What you are asked to do: Copy exactly, please, each line of the data below until the line that contains "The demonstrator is" has been copied, beginning at the top.

╭─ Data extracts

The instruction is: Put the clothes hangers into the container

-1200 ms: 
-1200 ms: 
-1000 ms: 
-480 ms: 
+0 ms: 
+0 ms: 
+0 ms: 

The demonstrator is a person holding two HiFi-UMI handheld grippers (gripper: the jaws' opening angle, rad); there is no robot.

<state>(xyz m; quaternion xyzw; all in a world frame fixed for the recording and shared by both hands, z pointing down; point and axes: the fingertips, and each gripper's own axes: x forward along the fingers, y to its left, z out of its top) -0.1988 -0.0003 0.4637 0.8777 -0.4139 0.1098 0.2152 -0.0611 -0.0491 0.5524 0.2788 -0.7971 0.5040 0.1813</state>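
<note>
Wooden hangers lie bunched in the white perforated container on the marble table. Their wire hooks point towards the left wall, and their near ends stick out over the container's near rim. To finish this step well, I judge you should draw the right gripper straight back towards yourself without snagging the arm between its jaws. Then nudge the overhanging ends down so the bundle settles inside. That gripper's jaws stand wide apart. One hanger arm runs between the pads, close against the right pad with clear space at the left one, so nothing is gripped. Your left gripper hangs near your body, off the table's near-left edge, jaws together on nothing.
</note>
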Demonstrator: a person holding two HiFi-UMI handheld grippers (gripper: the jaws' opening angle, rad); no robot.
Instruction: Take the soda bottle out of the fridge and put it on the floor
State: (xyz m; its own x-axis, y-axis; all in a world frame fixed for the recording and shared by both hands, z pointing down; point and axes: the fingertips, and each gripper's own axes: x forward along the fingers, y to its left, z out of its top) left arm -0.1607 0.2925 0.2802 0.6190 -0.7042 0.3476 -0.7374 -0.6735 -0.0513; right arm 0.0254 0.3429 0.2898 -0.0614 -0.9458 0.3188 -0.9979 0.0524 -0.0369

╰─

Expected answer:
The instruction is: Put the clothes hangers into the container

-1200 ms: 
-1200 ms: 
-1000 ms: 
-480 ms: 
+0 ms: 
+0 ms: 
+0 ms: 

The demonstrator is a person holding two HiFi-UMI handheld grippers (gripper: the jaws' opening angle, rad); there is no robot.

The response to the exercise is complete.